▶ Exercise goal: Write out the entries below in full, exactly as given.

[Excerpts from a dataset]
:::::
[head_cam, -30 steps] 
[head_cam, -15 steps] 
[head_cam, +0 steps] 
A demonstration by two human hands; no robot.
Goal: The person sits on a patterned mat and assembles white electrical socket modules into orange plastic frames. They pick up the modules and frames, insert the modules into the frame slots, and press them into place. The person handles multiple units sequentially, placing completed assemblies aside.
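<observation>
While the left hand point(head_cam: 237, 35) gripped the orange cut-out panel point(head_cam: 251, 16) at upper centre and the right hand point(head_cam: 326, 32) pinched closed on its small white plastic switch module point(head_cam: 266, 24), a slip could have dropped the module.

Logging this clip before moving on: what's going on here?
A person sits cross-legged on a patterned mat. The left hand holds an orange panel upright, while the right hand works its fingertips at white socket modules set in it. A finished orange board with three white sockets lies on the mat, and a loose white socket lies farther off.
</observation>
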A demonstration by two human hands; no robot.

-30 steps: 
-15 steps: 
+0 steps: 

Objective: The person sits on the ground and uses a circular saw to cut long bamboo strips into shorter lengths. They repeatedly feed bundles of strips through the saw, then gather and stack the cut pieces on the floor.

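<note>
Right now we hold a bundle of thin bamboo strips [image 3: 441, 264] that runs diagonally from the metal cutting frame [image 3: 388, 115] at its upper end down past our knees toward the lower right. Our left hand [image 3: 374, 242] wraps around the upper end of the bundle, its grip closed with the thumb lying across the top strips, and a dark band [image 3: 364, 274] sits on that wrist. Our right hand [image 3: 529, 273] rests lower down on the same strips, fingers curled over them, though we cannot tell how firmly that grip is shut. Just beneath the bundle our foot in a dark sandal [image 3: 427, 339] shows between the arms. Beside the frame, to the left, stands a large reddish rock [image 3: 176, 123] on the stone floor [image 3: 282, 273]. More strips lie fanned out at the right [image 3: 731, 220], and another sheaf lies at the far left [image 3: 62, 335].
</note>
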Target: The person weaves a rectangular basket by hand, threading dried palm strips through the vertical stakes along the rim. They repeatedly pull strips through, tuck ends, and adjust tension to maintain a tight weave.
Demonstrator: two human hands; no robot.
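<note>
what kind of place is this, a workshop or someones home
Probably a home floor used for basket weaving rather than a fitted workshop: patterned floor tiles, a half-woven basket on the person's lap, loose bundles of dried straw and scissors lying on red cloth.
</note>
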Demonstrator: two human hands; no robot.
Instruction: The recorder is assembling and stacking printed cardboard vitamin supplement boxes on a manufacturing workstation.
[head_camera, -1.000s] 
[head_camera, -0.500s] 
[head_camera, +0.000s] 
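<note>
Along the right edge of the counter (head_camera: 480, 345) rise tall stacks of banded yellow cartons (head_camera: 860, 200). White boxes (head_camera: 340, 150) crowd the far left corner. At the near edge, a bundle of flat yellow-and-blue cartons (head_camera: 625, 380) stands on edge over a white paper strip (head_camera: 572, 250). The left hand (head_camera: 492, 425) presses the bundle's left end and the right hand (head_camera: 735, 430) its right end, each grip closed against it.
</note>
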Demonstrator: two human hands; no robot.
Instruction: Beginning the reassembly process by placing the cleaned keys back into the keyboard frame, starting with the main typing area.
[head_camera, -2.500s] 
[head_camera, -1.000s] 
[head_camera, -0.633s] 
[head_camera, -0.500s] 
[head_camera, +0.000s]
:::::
▶ Answer for the task:
[head_cam, -30 steps] 
[head_cam, -15 steps] 
[head_cam, +0 steps] 
A demonstration by two human hands; no robot.
Goal: The person sits on a patterned mat and assembles white electrical socket modules into orange plastic frames. They pick up the modules and frames, insert the modules into the frame slots, and press them into place. The person handles multiple units sequentially, placing completed assemblies aside.
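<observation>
While the left hand point(head_cam: 237, 35) gripped the orange cut-out panel point(head_cam: 251, 16) at upper centre and the right hand point(head_cam: 326, 32) pinched closed on its small white plastic switch module point(head_cam: 266, 24), a slip could have dropped the module.

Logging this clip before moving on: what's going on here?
A person sits cross-legged on a patterned mat. The left hand holds an orange panel upright, while the right hand works its fingertips at white socket modules set in it. A finished orange board with three white sockets lies on the mat, and a loose white socket lies farther off.
</observation>
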A demonstration by two human hands; no robot.

-30 steps: 
-15 steps: 
+0 steps: 

Objective: The person sits on the ground and uses a circular saw to cut long bamboo strips into shorter lengths. They repeatedly feed bundles of strips through the saw, then gather and stack the cut pieces on the floor.

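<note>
Right now we hold a bundle of thin bamboo strips [image 3: 441, 264] that runs diagonally from the metal cutting frame [image 3: 388, 115] at its upper end down past our knees toward the lower right. Our left hand [image 3: 374, 242] wraps around the upper end of the bundle, its grip closed with the thumb lying across the top strips, and a dark band [image 3: 364, 274] sits on that wrist. Our right hand [image 3: 529, 273] rests lower down on the same strips, fingers curled over them, though we cannot tell how firmly that grip is shut. Just beneath the bundle our foot in a dark sandal [image 3: 427, 339] shows between the arms. Beside the frame, to the left, stands a large reddish rock [image 3: 176, 123] on the stone floor [image 3: 282, 273]. More strips lie fanned out at the right [image 3: 731, 220], and another sheaf lies at the far left [image 3: 62, 335].
</note>
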Target: The person weaves a rectangular basket by hand, threading dried palm strips through the vertical stakes along the rim. They repeatedly pull strips through, tuck ends, and adjust tension to maintain a tight weave.
Demonstrator: two human hands; no robot.
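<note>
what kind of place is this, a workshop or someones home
Probably a home floor used for basket weaving rather than a fitted workshop: patterned floor tiles, a half-woven basket on the person's lap, loose bundles of dried straw and scissors lying on red cloth.
</note>
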Demonstrator: two human hands; no robot.
Instruction: The recorder is assembling and stacking printed cardboard vitamin supplement boxes on a manufacturing workstation.
[head_camera, -1.000s] 
[head_camera, -0.500s] 
[head_camera, +0.000s] 
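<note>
Along the right edge of the counter (head_camera: 480, 345) rise tall stacks of banded yellow cartons (head_camera: 860, 200). White boxes (head_camera: 340, 150) crowd the far left corner. At the near edge, a bundle of flat yellow-and-blue cartons (head_camera: 625, 380) stands on edge over a white paper strip (head_camera: 572, 250). The left hand (head_camera: 492, 425) presses the bundle's left end and the right hand (head_camera: 735, 430) its right end, each grip closed against it.
</note>
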Demonstrator: two human hands; no robot.
Instruction: Beginning the reassembly process by placing the cleaned keys back into the keyboard frame, starting with the main typing area.
[head_camera, -2.500s] 
[head_camera, -1.000s] 
[head_camera, -0.633s] 
[head_camera, -0.500s] 
[head_camera, +0.000s]

The response to this exercise is now complete.